Press Secretary Jay Carney said President. Obama continues to view any use of chemical weapons as unacceptable. But Carney declined to engage in speculation about potential action the U.S. or allies might take.
"All the more reason why we have to monitor very closely and take action to verify and validate credible claims of chemical weapons use," said Carney. "What I won't do is jump to the next step and say if claims are verified, what action will we take. That is speculating, and I won't do that."
Carney declined to say if Washington believes that Israel, along with France and Britain, have prematurely concluded that Syrian chemical weapons have been used. He said the U.S. is being "extremely deliberate" in evaluating and attempting to verify these reports.
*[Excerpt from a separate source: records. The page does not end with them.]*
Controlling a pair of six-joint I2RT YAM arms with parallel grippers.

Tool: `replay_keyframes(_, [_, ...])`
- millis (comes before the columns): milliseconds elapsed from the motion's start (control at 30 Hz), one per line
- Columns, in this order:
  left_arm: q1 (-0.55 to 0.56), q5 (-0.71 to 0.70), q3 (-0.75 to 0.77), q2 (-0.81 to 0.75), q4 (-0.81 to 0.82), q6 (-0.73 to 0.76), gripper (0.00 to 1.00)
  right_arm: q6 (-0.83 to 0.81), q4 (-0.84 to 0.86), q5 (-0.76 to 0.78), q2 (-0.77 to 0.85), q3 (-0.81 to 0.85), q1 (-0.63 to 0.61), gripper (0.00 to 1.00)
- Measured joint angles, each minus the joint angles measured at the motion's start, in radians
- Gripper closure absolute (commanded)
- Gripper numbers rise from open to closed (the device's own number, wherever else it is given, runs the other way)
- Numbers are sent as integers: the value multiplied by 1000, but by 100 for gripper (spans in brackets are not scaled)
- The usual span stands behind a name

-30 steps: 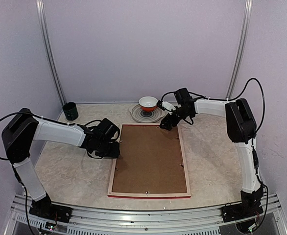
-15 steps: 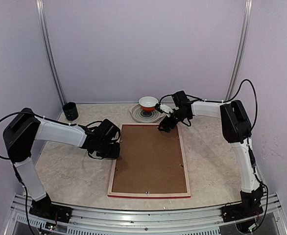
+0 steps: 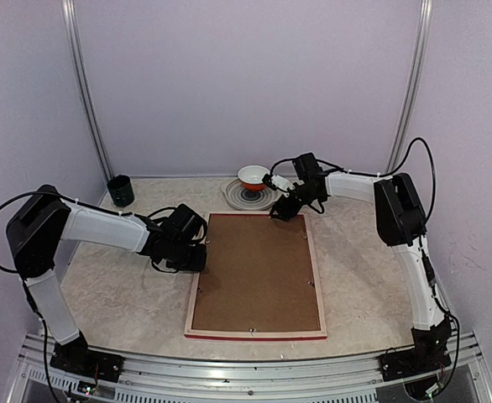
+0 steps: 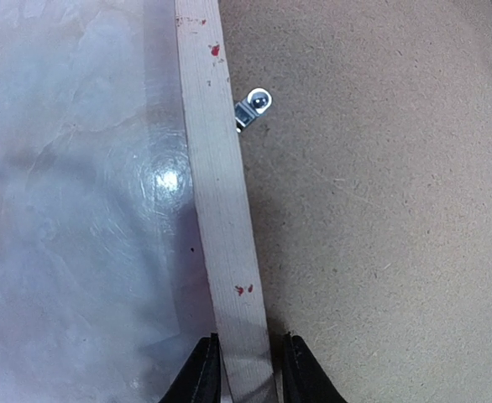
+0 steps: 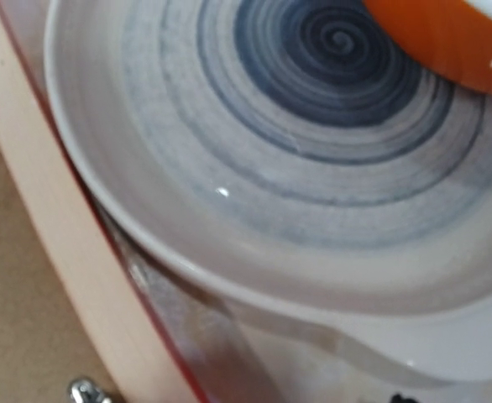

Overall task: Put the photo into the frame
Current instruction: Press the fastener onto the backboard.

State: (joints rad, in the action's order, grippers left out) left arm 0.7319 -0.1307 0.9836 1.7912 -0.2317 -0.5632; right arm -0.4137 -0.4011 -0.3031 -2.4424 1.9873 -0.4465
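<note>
1. Flagging the main risk: right gripper (image 3: 281, 211) hangs over the far right corner of the frame (image 4: 221, 210), just beside the spiral-pattern plate (image 5: 229, 210) and the orange bowl (image 3: 253, 176) sitting on it. A sideways sweep, or a shove of the frame toward the far wall, would likely knock the crockery
2. Right claw state: cannot tell. Its fingers don't show in its own wrist view and are too small from above
3. Clamp check: left gripper (image 4: 248, 374) is pinched on the frame's left rail, one finger on each side of the pale wood. Lifting from that single narrow rail would probably tip the frame or let it slip out
4. Brown backing board (image 3: 259, 273) fills the opening. A metal turn clip (image 4: 253, 105) sits at the rail's inner edge, reaching onto the board, and I can't say if it's locked. If clips are loose, tilting could let the board or pane slide
5. The photo isn't visible in any view, so I can't confirm it's in place
6. Frame position: flat on the marbled table (image 3: 120, 277), centred between both arms. It lies face down, wood back up, with the red front showing only as a thin line along the near edge
7. Long axis runs from the near edge toward the far wall, roughly square to the table. One short end faces the arm bases, the other sits by the plate
</note>
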Motion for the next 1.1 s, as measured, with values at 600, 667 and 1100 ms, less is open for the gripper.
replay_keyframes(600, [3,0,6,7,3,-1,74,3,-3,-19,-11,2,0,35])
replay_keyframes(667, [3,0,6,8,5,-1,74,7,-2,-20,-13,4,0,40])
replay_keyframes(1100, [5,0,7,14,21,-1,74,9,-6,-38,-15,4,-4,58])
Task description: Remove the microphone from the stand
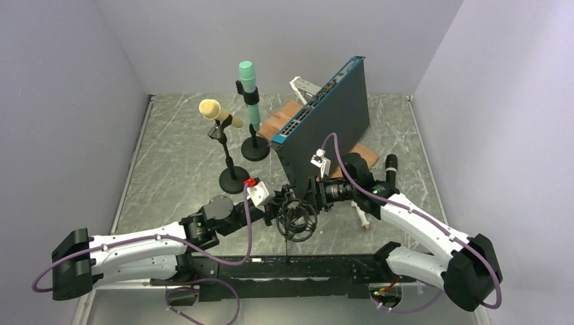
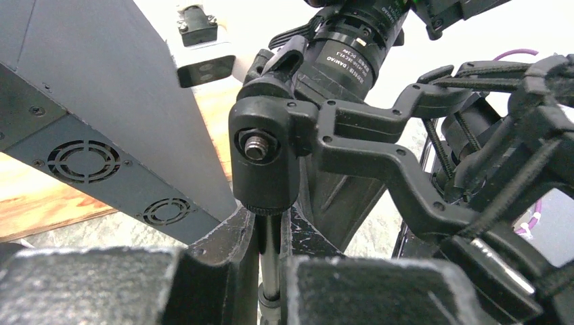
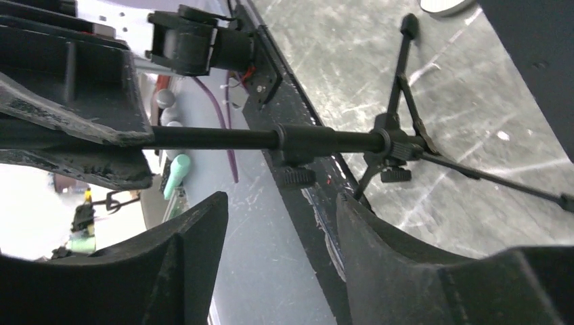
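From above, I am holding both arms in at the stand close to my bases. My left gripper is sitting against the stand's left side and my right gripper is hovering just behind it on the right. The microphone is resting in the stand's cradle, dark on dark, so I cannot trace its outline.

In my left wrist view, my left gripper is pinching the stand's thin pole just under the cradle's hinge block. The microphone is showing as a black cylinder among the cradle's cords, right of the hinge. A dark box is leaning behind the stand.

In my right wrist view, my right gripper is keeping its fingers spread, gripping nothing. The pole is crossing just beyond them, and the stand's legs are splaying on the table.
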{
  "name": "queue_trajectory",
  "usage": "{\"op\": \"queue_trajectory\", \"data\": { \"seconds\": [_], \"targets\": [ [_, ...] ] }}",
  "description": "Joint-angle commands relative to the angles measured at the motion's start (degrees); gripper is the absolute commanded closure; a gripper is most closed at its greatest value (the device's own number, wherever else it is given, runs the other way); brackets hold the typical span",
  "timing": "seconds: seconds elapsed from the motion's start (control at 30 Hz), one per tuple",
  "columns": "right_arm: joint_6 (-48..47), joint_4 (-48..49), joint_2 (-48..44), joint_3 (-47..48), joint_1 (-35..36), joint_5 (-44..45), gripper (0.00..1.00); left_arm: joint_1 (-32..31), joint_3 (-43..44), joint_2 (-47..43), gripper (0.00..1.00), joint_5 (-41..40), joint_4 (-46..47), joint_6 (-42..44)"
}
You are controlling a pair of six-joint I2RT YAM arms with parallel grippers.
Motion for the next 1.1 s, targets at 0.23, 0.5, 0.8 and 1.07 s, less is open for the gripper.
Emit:
{"op": "queue_trajectory", "data": {
  "seconds": [0.23, 0.5, 0.8, 1.07],
  "targets": [
    [0.0, 12.9, 4.0, -3.2, 0.4, -4.7, 0.50, 0.5, 0.1, 1.3, 1.00, -2.0, 2.6, 0.3],
    [0.8, 18.6, 4.6, -5.7, 0.7, -5.3, 0.55, 0.5, 1.2, 2.4, 1.00, -2.0, 2.0, -0.5],
    [4.0, 30.0, 1.7, -10.8, 2.7, -1.1, 0.88, 0.5, 1.9, 2.9, 1.00, -4.2, 0.8, -1.1],
    [-6.6, 31.8, -4.8, -15.2, 5.8, 12.1, 1.00, 0.4, 2.0, 2.1, 1.00, -8.1, -0.8, -3.6]
  ]
}}
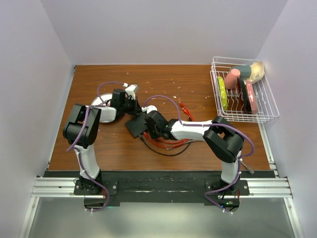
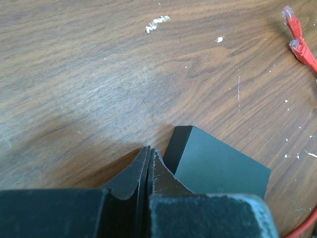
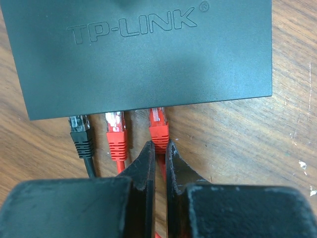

In Brussels earlier, Secretary of State John Kerry said Israel's Prime Minister Benjamin Netanyahu told him he was not in a position to confirm the statement about chemical weapons by the Israeli official.
"I just think that the information I have at this point does not confirm it to me in a way that I would be comfortable in commenting on it as a fact," said Kerry. "But obviously whatever allegations are made have to be thoroughly investigated and it is appropriate to chase this one down and find out what is going on, no question about it."
Press Secretary Jay Carney said the U.S. is using "a variety of methods," which he would not discuss for intelligence reasons, to assess reports and claims of Syrian government chemical weapons use.
He said Washington continues to support a United Nations investigation, one he said the Assad regime has blocked.